100x Rebate Sharing System: Retired Incubus Wants to Marry & Have Kids
Chapter 484 - 483- Red Light Area
She went still.
Not the exhausted still of a woman who has run out of energy. The sharp, sudden still of a woman who has just heard a specific word that her brain is running back through its filters to confirm it arrived correctly.
"What?"
Her voice came out raw. Scraped. The specific, wrecked register of a throat that had spent the last hour being comprehensively used and was not at full capacity.
"What did you just say."
He pulled back from her ear.
Looked at her face.
At the wet, the tears, the milk-stained dress fabric pushed aside, the complete, honest ruin of a woman who had been taken apart piece by piece in her own bedroom while her son slept in the next room.
He reached up.
Found the remaining tied wrist.
The buckle gave. The belt falling away.
Her arm came down. The specific, aching drop of a limb that has been held above its owner’s head for a long time and is now making its opinions known about that.
He took her hand.
Guided it.
Down.
Her fingers, still not entirely her own, found his cock — and her body, which had spent the last hour being thoroughly educated in the geography of it, responded to the contact with the specific, involuntary familiarity of something that now recognized a texture.

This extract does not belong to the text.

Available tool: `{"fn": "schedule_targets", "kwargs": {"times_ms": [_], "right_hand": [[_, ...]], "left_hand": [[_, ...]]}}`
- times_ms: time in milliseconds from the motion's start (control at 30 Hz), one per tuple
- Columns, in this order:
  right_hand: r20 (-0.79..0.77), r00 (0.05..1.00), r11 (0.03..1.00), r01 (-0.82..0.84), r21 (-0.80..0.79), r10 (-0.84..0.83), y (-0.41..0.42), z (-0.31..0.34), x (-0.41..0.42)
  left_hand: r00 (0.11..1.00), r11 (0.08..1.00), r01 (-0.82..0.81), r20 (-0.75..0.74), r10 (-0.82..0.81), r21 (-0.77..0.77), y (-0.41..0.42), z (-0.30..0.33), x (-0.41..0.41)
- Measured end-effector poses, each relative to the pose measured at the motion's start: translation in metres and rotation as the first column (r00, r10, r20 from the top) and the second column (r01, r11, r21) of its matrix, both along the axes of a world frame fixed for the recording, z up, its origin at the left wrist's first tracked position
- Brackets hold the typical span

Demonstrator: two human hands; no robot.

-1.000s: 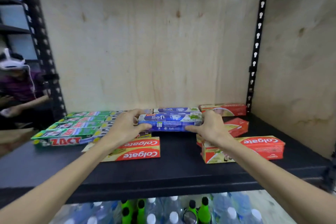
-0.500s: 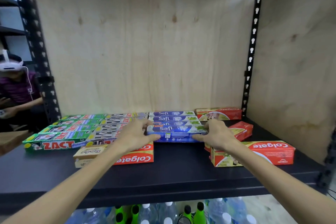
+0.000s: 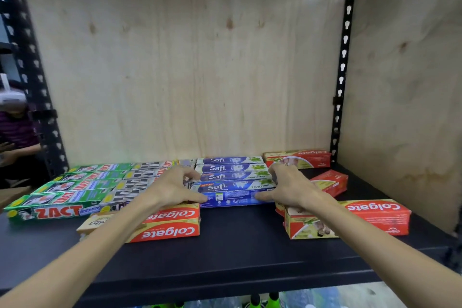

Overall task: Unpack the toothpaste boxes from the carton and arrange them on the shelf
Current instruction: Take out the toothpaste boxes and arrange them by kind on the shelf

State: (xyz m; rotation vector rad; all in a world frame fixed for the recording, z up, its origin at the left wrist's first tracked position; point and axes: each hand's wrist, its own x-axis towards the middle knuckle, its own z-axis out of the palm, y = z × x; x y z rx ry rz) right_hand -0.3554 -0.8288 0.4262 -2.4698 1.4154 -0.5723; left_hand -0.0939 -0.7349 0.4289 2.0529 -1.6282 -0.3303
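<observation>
On the black shelf (image 3: 237,245), a blue Safi toothpaste box (image 3: 232,192) lies flat as the front one of a short row of Safi boxes (image 3: 230,169). My left hand (image 3: 172,187) grips its left end, thumb on the front face and fingers curled over the back. At the right end, my right hand (image 3: 292,187) holds it the same way. No carton is in view.
Green Zact boxes (image 3: 57,210) and black-and-white ones (image 3: 140,182) fill the left. Red Colgate boxes lie front left (image 3: 170,225), front right (image 3: 362,217), tilted behind my right hand (image 3: 330,182) and at the back (image 3: 300,157). Plywood walls close the back and right. A person (image 3: 15,130) sits far left; bottles (image 3: 262,301) stand below.
Both hands have brought the blue Safi box down and forward onto the shelf, in front of the other Safi boxes. The camera has moved closer.
</observation>
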Motion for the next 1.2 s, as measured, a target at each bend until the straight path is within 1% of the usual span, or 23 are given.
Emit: {"fn": "schedule_targets", "kwargs": {"times_ms": [67, 133, 167, 233, 300, 367, 467, 567, 667, 733, 833, 933, 1033, 1133, 1200], "right_hand": [[0.002, 0.999, 0.999, -0.041, 0.028, 0.041, -0.007, 0.0, -0.003], [0.027, 0.997, 0.997, -0.068, 0.043, 0.067, -0.017, 0.002, -0.01], [0.057, 0.996, 0.997, -0.066, 0.036, 0.064, -0.023, 0.003, -0.014], [0.115, 0.993, 0.999, -0.032, -0.003, 0.032, -0.039, 0.006, -0.025], [0.15, 0.989, 1.0, 0.009, -0.025, -0.006, -0.061, 0.009, -0.037], [0.115, 0.991, 0.996, 0.071, -0.046, -0.065, -0.088, 0.011, -0.05], [0.023, 0.98, 0.973, 0.198, -0.117, -0.197, -0.132, 0.011, -0.072], [-0.003, 0.951, 0.947, 0.309, -0.088, -0.311, -0.163, 0.003, -0.089], [0.051, 0.955, 0.955, 0.295, -0.024, -0.294, -0.172, -0.008, -0.097], [0.083, 0.963, 0.967, 0.255, 0.021, -0.256, -0.176, -0.013, -0.098], [0.146, 0.95, 0.961, 0.267, 0.076, -0.276, -0.186, -0.02, -0.102], [0.15, 0.937, 0.948, 0.302, 0.095, -0.314, -0.191, -0.025, -0.104], [0.173, 0.931, 0.946, 0.32, 0.041, -0.322, -0.191, -0.027, -0.103], [0.233, 0.912, 0.937, 0.348, -0.009, -0.337, -0.193, -0.03, -0.104], [0.274, 0.901, 0.933, 0.359, -0.039, -0.336, -0.19, -0.03, -0.106]], "left_hand": [[0.999, 0.998, 0.032, -0.013, -0.031, 0.058, -0.003, 0.005, 0.001], [0.996, 0.994, 0.069, -0.068, -0.063, 0.09, -0.01, 0.014, 0.001], [0.988, 0.993, 0.092, -0.128, -0.081, 0.079, -0.014, 0.02, -0.002], [0.961, 0.992, 0.126, -0.249, -0.12, 0.008, -0.026, 0.028, -0.011], [0.945, 0.985, 0.161, -0.28, -0.171, -0.057, -0.047, 0.028, -0.031], [0.958, 0.98, 0.162, -0.22, -0.184, -0.117, -0.077, 0.022, -0.051], [0.986, 0.979, 0.119, -0.1, -0.137, -0.166, -0.131, 0.01, -0.08], [0.999, 0.982, 0.044, 0.007, -0.044, -0.183, -0.177, 0.002, -0.107], [0.986, 0.982, 0.001, 0.166, 0.032, -0.191, -0.209, -0.009, -0.129], [0.965, 0.969, -0.026, 0.247, 0.089, -0.247, -0.221, -0.018, -0.135], [0.957, 0.95, -0.052, 0.255, 0.135, -0.309, -0.227, -0.027, -0.137], [0.954, 0.95, -0.066, 0.259, 0.149, -0.306, -0.229, -0.03, -0.135], [0.905, 0.952, -0.049, 0.391, 0.171, -0.303, -0.233, -0.025, -0.135], [0.914, 0.952, -0.058, 0.367, 0.172, -0.3, -0.234, -0.02, -0.132], [0.922, 0.944, -0.061, 0.344, 0.178, -0.324, -0.234, -0.018, -0.13]]}}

Her hand curled around it.
Without deciding to.
"I’m going to save your husband," he said.
She stared at him.
Her hand was massaging his cock.
She looked at her hand.
Back at him.
"How. What. How can you possibly—"
"I need your help," he said. "For that."
She blinked.
Her thumb moved across the head of him — again, the involuntary gesture of a hand that had learned this — and he watched her face do the specific, complicated sequence of a woman trying to have a practical conversation while her body is doing something entirely different.
"What kind of help."
He looked at her.
At her body. At the soft, warm, milk-wet reality of her. At the specific, ’visible’ aftermath of a night that had revised her entirely.
He chuckled.
"Go inside," he said. "Find the shortest dress you own."
She stared.
"If you don’t have one, you can just tie bandage around your nipple and pussy."
--- VELMOOR LANE — HARTFIELD COUNTY — MORNING ---
Velmoor Lane had three names.
The official one, on the county maps, in the old Westing records — ’Lane of the Southern Market,’ from a time when it had been a spice trading corridor and smelled of cardamom.
The working name, used by the guards who patrolled its edges and took their fees at both ends — ’the Wet Quarter,’ for reasons that required no explanation to anyone who had been within two streets of it.
And the name everyone actually used.
’Velmoor Lane.’ After the original brothel at the lane’s center, which had been there before everything else and had outlasted several governments, one fire, and two separate attempts at moral reform by consecutive county administrators.
It was the kind of street that looked like what it was from every direction.
At the lane’s north end, against the wall of a building that had given up all pretense of having another purpose, three men had a woman between them.
She was wearing what remained of a red dress — the fabric gathered at her waist, both ends of her exposure open to the morning air, her body the specific, warm, thick-figured body of a woman who had been doing this work long enough to have efficient methods and no remaining illusions.
The man behind her had both hands on her hips.
Slamming.
PAH! PAH! PAH!
"Hn~— yeah~— like that~—"
The man in front had her head in his hands, his cock in her mouth, his expression the specific, checked-out expression of a man conducting biology.
The third stood to the side, his cock in his own hand, waiting his turn with the patient resignation of someone third in a queue.
PAH! PAH!
All three came in approximately forty seconds of each other — the rear man first, the flood of him making her gasp around the cock in her mouth; the front man second, the ropes landing on her tongue with the specific, immediate warmth of it; the third man, reaching forward to use her hand for the last strokes, finishing with considerably less ceremony.
She swallowed.
Stood up.
Adjusted the red dress.
"Oi," she said. Her voice was the voice of a woman conducting commerce. "I said five silver. You gave me three."
"It was quick—"
"Because you’re quick. That’s your problem, not my pricing. Pay."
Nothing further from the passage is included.